MapReduce in Cluster.
You need at least two Linux based hosts to set up a hadoop cluster. One would act as a Master and other hosts act as slaves. You can add any number of slaves to your cluster. Here, I have used two hosts for the sake of simplicity and demonstration where one act as master and other as slave.
You might need to update your system
apt-get update
Hadoop wokrs on java. If you don't have java already installed, install java by using :
apt-get install default-jdk -y
See Java Version:
java -version
There are many versions of Hadoop available online. Select one of the stable release and download using the wget
command.
http://www.apache.org/dyn/closer.cgi/hadoop/common/
wget http://apache.mirrors.lucidnetworks.net/hadoop/common/stable/hadoop-3.2.0.tar.gz
Once the download is complete, extract the package:
tar -xvzf hadoop-3.2.0.tar.gz
Move the extracted files into local directory /usr/local
mv hadoop-3.2.0 /usr/local/hadoop
Open the hadoop-env.sh file using nano
command and look for the export JAVA_HOME=
line.
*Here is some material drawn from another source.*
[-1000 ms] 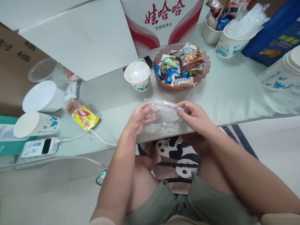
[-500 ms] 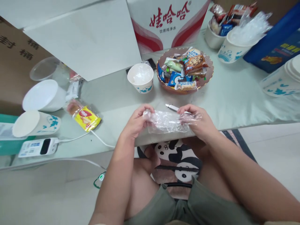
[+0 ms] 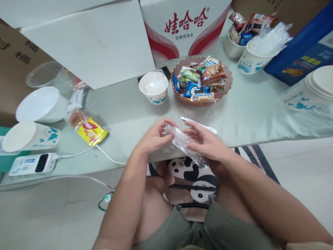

Uncomment it and add the static value and dynamic value for JAVA_HOME
nano /usr/local/hadoop/etc/hadoop/hadoop-env.sh
export JAVA_HOME=/usr/lib/jvm/java-8-openjdk-amd64/jre/
export JAVA_HOME=$(readlink -f /usr/bin/java | sed " s:bin/java::" )
Check if the Hadoop is correctly installed by running the below command:
/usr/local/hadoop/bin/hadoop
Ceate a directory for your input classes.
mkdir wordcount_classes
Execute the java file with the following command (If java file is not in present working directory, use full directory address where java file is located):
javac -classpath ${usr/local/hadoop/bin/hadoop classpath} -d wordcount_classes/ '/home/paras/Downloads/WordCount.java'
you can find out the classpath by issuing:
$ echo $(usr/local/hadoop/bin/hadoop classpath)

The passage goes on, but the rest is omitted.